**TASK BRIEF:**
Copy all the lines below without altering anything.

**COLLECTED MATERIAL:**
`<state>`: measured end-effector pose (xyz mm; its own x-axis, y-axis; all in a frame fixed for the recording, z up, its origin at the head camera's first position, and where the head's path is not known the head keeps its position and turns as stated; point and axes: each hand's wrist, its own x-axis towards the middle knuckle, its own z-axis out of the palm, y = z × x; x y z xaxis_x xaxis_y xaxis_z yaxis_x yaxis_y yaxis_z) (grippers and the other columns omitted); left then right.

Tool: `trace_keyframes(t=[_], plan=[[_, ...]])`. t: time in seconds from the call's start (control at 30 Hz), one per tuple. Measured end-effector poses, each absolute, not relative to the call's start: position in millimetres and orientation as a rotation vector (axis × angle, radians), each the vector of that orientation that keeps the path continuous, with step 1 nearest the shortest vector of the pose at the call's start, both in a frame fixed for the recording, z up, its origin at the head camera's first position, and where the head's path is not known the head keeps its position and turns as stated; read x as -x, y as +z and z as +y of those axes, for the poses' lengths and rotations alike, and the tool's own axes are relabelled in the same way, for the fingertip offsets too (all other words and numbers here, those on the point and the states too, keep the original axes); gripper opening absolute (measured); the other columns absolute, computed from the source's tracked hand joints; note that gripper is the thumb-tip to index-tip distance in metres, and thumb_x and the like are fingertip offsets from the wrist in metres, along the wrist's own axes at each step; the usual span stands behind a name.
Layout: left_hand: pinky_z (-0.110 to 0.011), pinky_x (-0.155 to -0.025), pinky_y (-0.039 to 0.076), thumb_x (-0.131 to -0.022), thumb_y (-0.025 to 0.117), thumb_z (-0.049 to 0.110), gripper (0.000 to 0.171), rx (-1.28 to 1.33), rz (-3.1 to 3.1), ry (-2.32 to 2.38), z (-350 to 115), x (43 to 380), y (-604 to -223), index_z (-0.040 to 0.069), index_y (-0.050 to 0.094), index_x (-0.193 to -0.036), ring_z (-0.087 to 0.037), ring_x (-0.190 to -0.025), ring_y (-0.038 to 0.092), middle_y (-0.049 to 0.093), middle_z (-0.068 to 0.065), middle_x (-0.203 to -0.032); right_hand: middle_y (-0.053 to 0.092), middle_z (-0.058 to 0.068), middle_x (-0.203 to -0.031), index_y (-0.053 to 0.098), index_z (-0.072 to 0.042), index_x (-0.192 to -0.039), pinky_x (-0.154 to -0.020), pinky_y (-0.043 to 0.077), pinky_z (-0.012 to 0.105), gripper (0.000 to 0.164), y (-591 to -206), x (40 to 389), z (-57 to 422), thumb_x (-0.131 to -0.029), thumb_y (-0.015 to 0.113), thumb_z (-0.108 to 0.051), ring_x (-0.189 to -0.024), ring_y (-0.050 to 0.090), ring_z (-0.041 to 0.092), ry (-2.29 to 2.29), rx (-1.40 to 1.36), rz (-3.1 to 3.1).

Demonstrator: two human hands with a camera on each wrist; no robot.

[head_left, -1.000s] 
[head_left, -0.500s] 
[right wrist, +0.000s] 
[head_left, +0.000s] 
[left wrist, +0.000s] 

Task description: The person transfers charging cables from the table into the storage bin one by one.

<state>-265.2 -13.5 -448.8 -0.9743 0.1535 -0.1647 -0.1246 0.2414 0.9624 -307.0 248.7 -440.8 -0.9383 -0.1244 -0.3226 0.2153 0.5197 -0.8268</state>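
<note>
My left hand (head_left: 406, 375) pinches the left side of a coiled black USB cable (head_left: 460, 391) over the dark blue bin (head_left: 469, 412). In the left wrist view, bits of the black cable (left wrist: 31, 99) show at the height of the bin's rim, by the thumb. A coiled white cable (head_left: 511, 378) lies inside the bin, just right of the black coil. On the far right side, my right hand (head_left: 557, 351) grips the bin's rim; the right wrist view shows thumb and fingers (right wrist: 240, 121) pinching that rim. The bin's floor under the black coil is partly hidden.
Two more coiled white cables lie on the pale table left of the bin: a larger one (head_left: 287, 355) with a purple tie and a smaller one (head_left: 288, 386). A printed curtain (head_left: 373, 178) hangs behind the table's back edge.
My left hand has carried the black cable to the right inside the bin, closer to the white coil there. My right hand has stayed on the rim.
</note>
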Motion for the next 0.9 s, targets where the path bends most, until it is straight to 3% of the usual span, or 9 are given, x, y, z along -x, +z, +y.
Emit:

**EXERCISE RESPONSE:**
`<state>`: measured end-effector pose (xyz mm; its own x-axis, y-axis; all in a frame fixed for the recording, z up, its origin at the head camera's first position, and where the head's path is not known the head keeps its position and turns as stated; point and axes: each hand's wrist, its own x-axis towards the middle knuckle, its own z-axis out of the palm, y = z × x; x y z xaxis_x xaxis_y xaxis_z yaxis_x yaxis_y yaxis_z) (grippers and the other columns omitted); left then right.

Tool: `trace_keyframes(t=[_], plan=[[_, ...]])`. t: time in seconds from the call's start (control at 30 Hz), one per tuple. Measured end-effector poses, each absolute, not relative to the call's start: position in millimetres and orientation as a rotation vector (axis × angle, radians), each the vector of that orientation that keeps the path continuous, with step 1 nearest the shortest vector of the pose at the call's start, both in a frame fixed for the recording, z up, its origin at the head camera's first position, and where the head's path is not known the head keeps its position and turns as stated; read x as -x, y as +z and z as +y of those axes, for the poses' lengths and rotations alike, and the tool's own axes are relabelled in the same way, for the fingertip offsets too (all other words and numbers here, those on the point and the states too, keep the original axes); gripper opening absolute (measured); the other columns absolute, computed from the source's tracked hand joints; note that gripper is the thumb-tip to index-tip distance in metres, and thumb_x and the like are fingertip offsets from the wrist in metres, along the wrist's own axes at each step; the usual span stands behind a name.
Layout: left_hand: pinky_z (-0.110 to 0.011), pinky_x (-0.155 to -0.025), pinky_y (-0.039 to 0.076), thumb_x (-0.131 to -0.022), thumb_y (-0.025 to 0.117), thumb_z (-0.049 to 0.110), gripper (0.000 to 0.171), rx (-1.28 to 1.33), rz (-3.1 to 3.1), ry (-2.32 to 2.38), z (-350 to 115), x (43 to 380), y (-604 to -223), index_z (-0.040 to 0.069), index_y (-0.050 to 0.094), index_x (-0.193 to -0.036), ring_z (-0.087 to 0.037), ring_x (-0.190 to -0.025), ring_y (-0.038 to 0.092), middle_y (-0.049 to 0.093), middle_z (-0.068 to 0.065), middle_x (-0.203 to -0.032); right_hand: middle_y (-0.053 to 0.092), middle_z (-0.058 to 0.068), middle_x (-0.203 to -0.031), index_y (-0.053 to 0.098), index_z (-0.072 to 0.042), index_x (-0.192 to -0.039), pinky_x (-0.154 to -0.020), pinky_y (-0.043 to 0.077), pinky_z (-0.012 to 0.105), gripper (0.000 to 0.164), y (-591 to -206), x (40 to 389), z (-57 to 422), thumb_x (-0.131 to -0.029), thumb_y (-0.015 to 0.113), thumb_z (-0.108 to 0.051), ring_x (-0.189 to -0.024), ring_y (-0.050 to 0.090), ring_z (-0.041 to 0.092), ry (-2.29 to 2.29), rx (-1.40 to 1.36), rz (-3.1 to 3.1).

Demonstrator: two human hands with a camera on each wrist; no robot.

[head_left, -1.000s] 
[head_left, -0.500s] 
[right wrist, +0.000s] 
[head_left, +0.000s] 
[left wrist, +0.000s] 

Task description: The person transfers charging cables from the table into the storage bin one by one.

<state>-265.2 -13.5 -448.8 -0.9743 0.1535 -0.1647 -0.1246 0.2414 0.9624 -307.0 248.7 -440.8 -0.9383 -0.1244 -0.3226 0.2153 0.5197 -0.8268</state>
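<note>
My left hand (head_left: 406, 375) pinches the left side of a coiled black USB cable (head_left: 460, 391) over the dark blue bin (head_left: 469, 412). In the left wrist view, bits of the black cable (left wrist: 31, 99) show at the height of the bin's rim, by the thumb. A coiled white cable (head_left: 511, 378) lies inside the bin, just right of the black coil. On the far right side, my right hand (head_left: 557, 351) grips the bin's rim; the right wrist view shows thumb and fingers (right wrist: 240, 121) pinching that rim. The bin's floor under the black coil is partly hidden.
Two more coiled white cables lie on the pale table left of the bin: a larger one (head_left: 287, 355) with a purple tie and a smaller one (head_left: 288, 386). A printed curtain (head_left: 373, 178) hangs behind the table's back edge.
My left hand has carried the black cable to the right inside the bin, closer to the white coil there. My right hand has stayed on the rim.
</note>
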Motion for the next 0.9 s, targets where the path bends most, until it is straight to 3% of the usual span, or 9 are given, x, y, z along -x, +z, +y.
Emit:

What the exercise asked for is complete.